# Dry Fire



## frjeff (Apr 18, 2009)

I hear some say that dry fire (empty chamber and magazine?) does not hurt the pistol. Others say it should not be done. I see nothing mentioned in my P9 manual.

Is it OK to dry fire my P9 for practice without the expense of ammo?

Thanks,

Jeff+


----------



## SaltyDog (Jan 1, 2009)

From the Kahr FAQ website

http://www.kahr.com/OR-4.html#q7

Q. Is it safe to "dry fire" my Kahr pistol?

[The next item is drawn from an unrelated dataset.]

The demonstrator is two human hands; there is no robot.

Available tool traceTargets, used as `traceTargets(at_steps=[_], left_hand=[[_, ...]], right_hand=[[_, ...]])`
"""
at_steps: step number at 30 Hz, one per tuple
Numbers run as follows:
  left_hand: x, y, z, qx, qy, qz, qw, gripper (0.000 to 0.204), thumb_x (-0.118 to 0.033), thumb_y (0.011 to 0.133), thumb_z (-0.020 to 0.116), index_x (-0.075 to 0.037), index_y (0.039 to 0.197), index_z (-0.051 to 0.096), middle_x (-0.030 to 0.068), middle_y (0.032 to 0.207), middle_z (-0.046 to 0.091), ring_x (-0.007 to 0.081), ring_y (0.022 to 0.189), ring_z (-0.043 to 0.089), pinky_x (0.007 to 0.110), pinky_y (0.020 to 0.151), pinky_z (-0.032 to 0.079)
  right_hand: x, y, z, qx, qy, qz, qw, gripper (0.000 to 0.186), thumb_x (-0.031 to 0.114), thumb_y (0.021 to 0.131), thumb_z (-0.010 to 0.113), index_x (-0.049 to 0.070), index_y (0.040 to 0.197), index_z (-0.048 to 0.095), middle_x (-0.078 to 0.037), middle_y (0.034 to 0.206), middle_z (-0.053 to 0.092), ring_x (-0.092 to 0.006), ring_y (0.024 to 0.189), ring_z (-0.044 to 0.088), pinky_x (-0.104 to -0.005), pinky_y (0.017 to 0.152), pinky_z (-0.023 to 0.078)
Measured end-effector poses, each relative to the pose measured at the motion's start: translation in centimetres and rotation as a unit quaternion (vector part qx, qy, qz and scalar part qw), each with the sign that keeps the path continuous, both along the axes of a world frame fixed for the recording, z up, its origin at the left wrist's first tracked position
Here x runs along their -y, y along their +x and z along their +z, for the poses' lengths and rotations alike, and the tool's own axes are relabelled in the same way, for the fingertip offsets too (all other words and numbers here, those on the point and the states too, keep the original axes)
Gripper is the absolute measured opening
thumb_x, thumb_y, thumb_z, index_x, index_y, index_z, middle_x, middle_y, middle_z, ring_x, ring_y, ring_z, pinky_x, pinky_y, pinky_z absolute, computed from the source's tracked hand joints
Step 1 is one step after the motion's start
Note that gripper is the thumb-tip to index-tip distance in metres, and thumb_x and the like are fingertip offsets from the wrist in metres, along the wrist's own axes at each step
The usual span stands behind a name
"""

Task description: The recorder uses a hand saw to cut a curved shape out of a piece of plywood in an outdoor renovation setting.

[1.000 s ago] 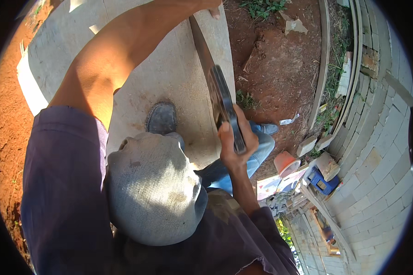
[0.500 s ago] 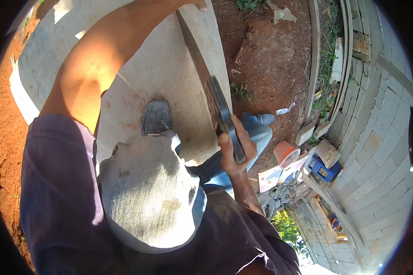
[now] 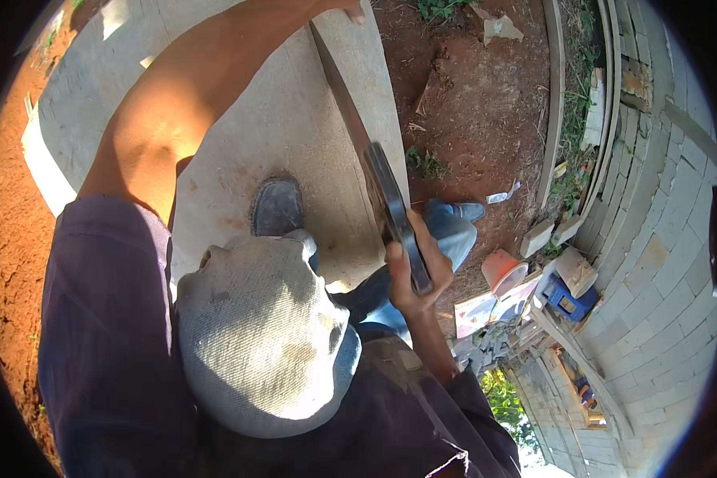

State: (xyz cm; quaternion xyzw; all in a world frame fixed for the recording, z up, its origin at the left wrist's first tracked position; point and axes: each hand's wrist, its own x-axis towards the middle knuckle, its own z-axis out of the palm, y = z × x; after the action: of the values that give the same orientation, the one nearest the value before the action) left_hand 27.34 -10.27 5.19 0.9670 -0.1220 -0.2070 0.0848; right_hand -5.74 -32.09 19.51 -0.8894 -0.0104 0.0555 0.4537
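My right hand (image 3: pixel 418 271) is shut on the dark handle (image 3: pixel 394 207) of a hand saw, whose long blade (image 3: pixel 334 80) runs along a line near the right side of a pale board (image 3: pixel 239 127). At the top edge my left hand (image 3: pixel 346 12) rests at the board's far end beside the blade's far part; only some fingers show, so its grip is unclear. My shod left foot (image 3: pixel 277 209) stands on the board, below a bent knee in faded jeans (image 3: pixel 259 334). My right leg (image 3: pixel 450 227) is off the board's right side.
Red soil (image 3: pixel 478 103) with weeds and long planks (image 3: pixel 554 95) lies right of the board. A pale block wall (image 3: pixel 669 263) curves along the right, with an orange bucket (image 3: pixel 502 271), a blue container (image 3: pixel 570 304) and scrap wood near it. Sunlit soil (image 3: pixel 4 247) borders the left.
My right hand and the saw handle have moved down along the board toward my body. The view has shifted slightly; my left hand stays at the board's far end.
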Motion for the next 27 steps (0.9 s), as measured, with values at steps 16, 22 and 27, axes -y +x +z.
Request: traceTargets(at_steps=[16,22,27], left_hand=[[-0.3,-0.6,-0.1,0.009,0.029,0.017,0.999,0.126,-0.054,0.056,0.089,0.001,0.151,0.027,0.0256,0.132,0.058,0.055,0.124,0.048,0.068,0.105,0.031],[0.6,-1.0,0.5,0.024,0.015,0.014,0.999,0.128,-0.048,0.056,0.091,0.001,0.152,0.024,0.0271,0.13,0.059,0.0568,0.126,0.045,0.068,0.103,0.031],[3.5,-1.6,-0.6,0.008,-0.024,0.007,1.0,0.126,-0.044,0.054,0.092,0.002,0.151,0.026,0.0268,0.127,0.061,0.0574,0.124,0.047,0.069,0.102,0.032]], right_hand=[[1.6,-1.6,2.5,-0.105,0.041,-0.054,0.992,0.04,0.017,0.091,0.065,-0.008,0.121,0.062,-0.021,0.094,0.073,-0.0191,0.081,0.071,-0.0287,0.073,0.055],[-0.6,0.9,-1.8,0.004,-0.014,0.004,1.0,0.035,0.009,0.089,0.064,-0.009,0.119,0.062,-0.018,0.091,0.072,-0.0169,0.069,0.069,-0.0266,0.063,0.054],[-4.6,8.1,-4.4,-0.07,0.108,-0.066,0.989,0.037,0.01,0.089,0.065,-0.005,0.123,0.062,-0.01,0.079,0.066,-0.0123,0.063,0.061,-0.0253,0.06,0.05]])
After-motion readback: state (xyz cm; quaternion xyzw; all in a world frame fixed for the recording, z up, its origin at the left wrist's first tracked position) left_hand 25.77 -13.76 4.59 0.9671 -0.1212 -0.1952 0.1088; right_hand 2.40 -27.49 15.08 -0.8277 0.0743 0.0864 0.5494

A. Yes, provided you make certain that the chamber is free of ammunition.

:mrgreen:


----------



## Pistolero (Mar 6, 2009)

Tried to post on this earlier but lost my connection.  Purchase some inexpensive, 9mm "Snap Caps" from your local gun shop. While limited dry firing isn't going to hurt your gun, extensive dry firing, which is a good training tool, can cause problems such as a damaged firing pin and/or back of breech face. The snap caps look like a bullet but have a material that helps deccelerate the striker/firing-pin much like the primer on your bullet does. These items are relatively cheap, last a long, long time and will keep you out of the gun smith's shop a little longer.


----------



## DevilsJohnson (Oct 21, 2007)

Most weapons in their manual will say weather or not dry firing is good for the weapon or not. That being said I would still be inclined to use snap caps. It's a small price to pay for the piece of mind.:smt023


----------



## Todd (Jul 3, 2006)

Yup, get the snap caps. Cheap insurance against future problems.


----------



## Nice (Sep 3, 2021)

I advise you to get a full-fledged laser cartridge like LaserHit or LaserLyte. So the weapon will definitely not be damaged.
And when the workouts are successful and the movements are performed automatically, you can add a dynamic target environment to the workouts, like Virtual Shooting Range | Firearms Training Simulators for home
This is how it looks in action


----------



## berettatoter (Sep 1, 2011)

I really don't do much dry fire, I prefer to go to the range and live fire, but it can help doing that as far as learning your gun's trigger and manipulation of the gun. Any of the above suggestions are good ones, especially the one Nice posted about.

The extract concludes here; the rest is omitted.